Add the health_check section at the top level of your YAML configuration (outside the apps: block). You only need to add this to one configuration file for the health check server to run in the container:

health_check:
enabled: true
port: 8080 # Default port

apps:
- name: my-agent-app
# ... app configuration ...

Built-in Health Checks

Broker Connection

Agent Mesh automatically monitors the connection to the Solace event broker. The health check returns healthy only when the broker connection status is CONNECTED.

When running in dev mode (using the DevBroker for local development), broker health checks always return healthy because there's no real broker connection to monitor.

Database Connectivity

For components using SQL-based session services, Agent Mesh verifies database connectivity against each configured database. The health check fails if any database is unreachable or the query times out (configurable via database_timeout_seconds).
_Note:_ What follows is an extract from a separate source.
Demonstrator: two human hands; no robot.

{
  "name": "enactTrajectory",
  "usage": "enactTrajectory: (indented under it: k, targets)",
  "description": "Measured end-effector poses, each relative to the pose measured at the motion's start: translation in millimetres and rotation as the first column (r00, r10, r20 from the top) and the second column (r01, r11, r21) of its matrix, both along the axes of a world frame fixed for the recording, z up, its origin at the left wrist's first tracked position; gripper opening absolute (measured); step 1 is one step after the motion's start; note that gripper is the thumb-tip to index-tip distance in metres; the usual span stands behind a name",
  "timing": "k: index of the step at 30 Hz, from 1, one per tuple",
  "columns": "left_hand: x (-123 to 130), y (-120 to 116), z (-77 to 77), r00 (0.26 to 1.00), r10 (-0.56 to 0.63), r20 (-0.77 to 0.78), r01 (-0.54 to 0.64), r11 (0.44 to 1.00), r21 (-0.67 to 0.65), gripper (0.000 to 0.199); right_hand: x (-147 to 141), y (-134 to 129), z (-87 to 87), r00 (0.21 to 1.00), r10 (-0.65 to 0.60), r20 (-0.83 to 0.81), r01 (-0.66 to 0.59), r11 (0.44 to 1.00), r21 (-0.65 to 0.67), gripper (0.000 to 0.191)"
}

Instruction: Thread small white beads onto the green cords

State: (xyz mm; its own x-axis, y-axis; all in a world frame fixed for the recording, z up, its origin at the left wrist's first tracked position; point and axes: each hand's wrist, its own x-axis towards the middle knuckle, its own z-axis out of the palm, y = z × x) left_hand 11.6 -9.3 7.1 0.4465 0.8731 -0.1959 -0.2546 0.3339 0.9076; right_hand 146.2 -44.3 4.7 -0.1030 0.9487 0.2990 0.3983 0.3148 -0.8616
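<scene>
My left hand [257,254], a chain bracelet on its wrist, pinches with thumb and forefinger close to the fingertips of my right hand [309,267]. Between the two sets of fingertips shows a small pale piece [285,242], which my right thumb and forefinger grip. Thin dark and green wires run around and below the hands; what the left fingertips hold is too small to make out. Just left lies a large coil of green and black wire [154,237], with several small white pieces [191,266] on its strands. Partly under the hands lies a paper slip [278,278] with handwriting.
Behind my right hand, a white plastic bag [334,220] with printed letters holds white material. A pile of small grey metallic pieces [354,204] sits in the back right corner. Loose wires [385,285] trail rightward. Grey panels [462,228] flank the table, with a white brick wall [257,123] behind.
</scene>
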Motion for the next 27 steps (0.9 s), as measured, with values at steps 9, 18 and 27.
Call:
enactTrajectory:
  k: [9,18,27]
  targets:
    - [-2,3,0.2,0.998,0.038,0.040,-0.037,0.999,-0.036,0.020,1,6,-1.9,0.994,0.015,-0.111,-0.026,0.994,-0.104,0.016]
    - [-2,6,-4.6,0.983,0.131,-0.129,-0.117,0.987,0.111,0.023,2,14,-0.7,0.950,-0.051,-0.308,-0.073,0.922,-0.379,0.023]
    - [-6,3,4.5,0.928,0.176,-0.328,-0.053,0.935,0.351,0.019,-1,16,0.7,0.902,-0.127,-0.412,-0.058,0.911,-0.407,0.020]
You can configure the database health check timeout in your app configuration:

apps:
- name: my-agent-app
# ... other app config ...
health_check:
database_timeout_seconds: 5.0 # Default: 5 seconds
note

Database health checks only apply to components with SQL-based session services configured. If no databases are configured, this check automatically passes.

Custom Health Checks

For application-specific health requirements, you can define custom health check functions that run alongside the built-in checks. This is useful for verifying external service availability, checking model readiness, or implementing business-specific health criteria.

Configuration

Add custom health checks to your application configuration under the app's health_check section:

apps:
- name: my-agent-app
# ... other app config ...
health_check:
custom_startup_check: my_agent.health:check_startup
custom_ready_check: my_agent.health:check_ready

The format is module.path:function_name, where:

  • module.path is the Python module path (e.g., my_agent.health)
  • function_name is the function to call (e.g., check_ready)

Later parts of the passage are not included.